Gottlob Frege was born on Nov. 8, 1848, at Wismar. He began his university studies at Jena in 1869 but after 2 years moved to Göttingen. He studied mathematics, the natural sciences, and philosophy and took his degree in 1873. Thereafter he taught at Jena in the department of mathematics. He was made a professor in 1896 and retired in 1918. Frege was married to Margarete Lieseberg, and the couple had one adopted son. Frege died on July 26, 1925, in Bad Kleinen.
Frege invented the concept of a formal system of mathematical logic, and in his first major work, Begriffsschrift (1879), he presented the first example of such a system in his formulation of a propositional and predicate calculus. He introduced the mathematical notion of function and variable into logic and invented the idea of quantifiers. He was also the first writer on axiomatic theory to make clear the distinction between an axiom and a rule of inference.

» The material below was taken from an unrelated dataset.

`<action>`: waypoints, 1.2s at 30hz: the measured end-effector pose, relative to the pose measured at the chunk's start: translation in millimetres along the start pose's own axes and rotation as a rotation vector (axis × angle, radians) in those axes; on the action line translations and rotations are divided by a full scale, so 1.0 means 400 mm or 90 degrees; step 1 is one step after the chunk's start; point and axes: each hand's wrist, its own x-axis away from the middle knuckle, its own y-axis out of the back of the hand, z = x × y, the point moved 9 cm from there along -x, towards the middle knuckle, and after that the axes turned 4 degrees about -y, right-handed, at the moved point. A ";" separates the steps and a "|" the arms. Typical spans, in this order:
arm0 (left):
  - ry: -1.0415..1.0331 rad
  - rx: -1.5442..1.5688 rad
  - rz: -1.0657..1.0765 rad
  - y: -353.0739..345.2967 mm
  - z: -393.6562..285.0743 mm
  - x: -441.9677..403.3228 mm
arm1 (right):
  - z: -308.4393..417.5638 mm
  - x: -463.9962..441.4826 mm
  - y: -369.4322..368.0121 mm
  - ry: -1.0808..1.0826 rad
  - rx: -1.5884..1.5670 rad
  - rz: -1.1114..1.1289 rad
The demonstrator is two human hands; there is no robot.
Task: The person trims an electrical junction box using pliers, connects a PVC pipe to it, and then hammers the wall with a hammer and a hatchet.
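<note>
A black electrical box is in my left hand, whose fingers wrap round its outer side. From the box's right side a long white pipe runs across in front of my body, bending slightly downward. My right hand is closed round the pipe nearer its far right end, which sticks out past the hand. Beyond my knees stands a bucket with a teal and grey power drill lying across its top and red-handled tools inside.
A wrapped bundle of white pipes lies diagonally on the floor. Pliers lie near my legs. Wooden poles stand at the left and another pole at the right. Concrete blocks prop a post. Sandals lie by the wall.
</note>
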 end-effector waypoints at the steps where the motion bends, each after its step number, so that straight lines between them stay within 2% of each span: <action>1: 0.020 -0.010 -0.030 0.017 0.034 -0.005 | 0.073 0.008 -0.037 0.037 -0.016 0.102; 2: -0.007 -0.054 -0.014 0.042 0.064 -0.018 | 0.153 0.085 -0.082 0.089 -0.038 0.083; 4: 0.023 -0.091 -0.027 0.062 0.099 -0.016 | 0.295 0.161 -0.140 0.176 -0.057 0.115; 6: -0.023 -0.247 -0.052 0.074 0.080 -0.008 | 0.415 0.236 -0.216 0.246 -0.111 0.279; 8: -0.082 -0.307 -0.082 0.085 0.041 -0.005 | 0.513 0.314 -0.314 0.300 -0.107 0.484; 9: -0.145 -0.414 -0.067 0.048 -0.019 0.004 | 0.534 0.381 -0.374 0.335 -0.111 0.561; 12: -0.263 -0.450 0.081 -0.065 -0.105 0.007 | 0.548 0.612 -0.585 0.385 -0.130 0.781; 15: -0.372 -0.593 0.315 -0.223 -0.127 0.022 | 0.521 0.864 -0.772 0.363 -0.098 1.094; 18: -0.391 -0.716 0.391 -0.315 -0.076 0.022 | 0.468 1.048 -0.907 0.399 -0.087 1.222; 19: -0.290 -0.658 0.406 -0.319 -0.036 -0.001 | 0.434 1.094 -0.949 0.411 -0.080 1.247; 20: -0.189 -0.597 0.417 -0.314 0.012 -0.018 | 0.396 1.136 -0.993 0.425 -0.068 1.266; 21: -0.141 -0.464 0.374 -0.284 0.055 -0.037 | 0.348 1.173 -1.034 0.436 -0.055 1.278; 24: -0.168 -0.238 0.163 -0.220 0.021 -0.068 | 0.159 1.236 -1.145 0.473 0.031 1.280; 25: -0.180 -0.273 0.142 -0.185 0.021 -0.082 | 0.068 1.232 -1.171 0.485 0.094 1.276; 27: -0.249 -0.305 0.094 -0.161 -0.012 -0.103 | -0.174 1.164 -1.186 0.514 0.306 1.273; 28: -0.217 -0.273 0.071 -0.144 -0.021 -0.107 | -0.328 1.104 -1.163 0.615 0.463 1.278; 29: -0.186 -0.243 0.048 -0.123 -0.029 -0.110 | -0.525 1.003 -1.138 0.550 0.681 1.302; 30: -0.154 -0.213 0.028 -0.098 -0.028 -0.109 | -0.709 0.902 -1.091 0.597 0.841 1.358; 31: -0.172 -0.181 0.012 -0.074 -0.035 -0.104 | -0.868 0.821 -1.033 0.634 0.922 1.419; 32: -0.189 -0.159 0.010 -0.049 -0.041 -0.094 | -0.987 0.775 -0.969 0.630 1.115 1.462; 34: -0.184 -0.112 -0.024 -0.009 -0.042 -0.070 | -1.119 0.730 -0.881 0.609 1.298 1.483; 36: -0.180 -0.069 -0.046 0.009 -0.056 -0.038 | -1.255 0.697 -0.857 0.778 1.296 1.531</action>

Further progress in this work convinced Frege that the basic ideas of arithmetic (but not of geometry) could be articulated solely in logical expressions. He expressed his new program first in a nonsymbolic work, The Foundations of Arithmetic (1884), which also featured a brilliant and devastating polemic against all previous attempts at the subject. The crown of his work was to be his Basic Laws of Arithmetic. The first volume of this work appeared in 1893; but in 1903, as Frege was about to issue the second volume, Bertrand Russell pointed out a contradiction in Frege's use of the concept of a "class," which undermined the proofs in the work. Frege hastily added an appendix that sought to remedy the defect (this effort was later proved defective), but thereafter he seemed to lose interest in the great project. Two decades later he regarded the whole enterprise as an error and fell back upon the Kantian interpretation of mathematical judgments as synthetic a priori.
Frege also made important contributions to the philosophy of logic. Concerning the old question: what is it for a proposition to have meaning?—he introduced a variety of distinctions that are being exploited by contemporary philosophers. Frege rejected epistemology as the starting point of philosophy and revived the classical view, dominant before René Descartes, that philosophical logic holds this place.
Further Reading on Gottlob Frege
There are no biographies of Frege. His work, however, has been extensively studied, especially since translations of it have become available, beginning in the 1950s. A convenient collection of most of the important critical essays is in E. D. Klemke, ed., Essays on Frege (1968), which also has a complete bibliography. Two difficult but rewarding full-length studies are Jeremy D. B. Walker, A Study of Frege (1965), and Robert Sternfeld, Frege's Logical Theory (1966).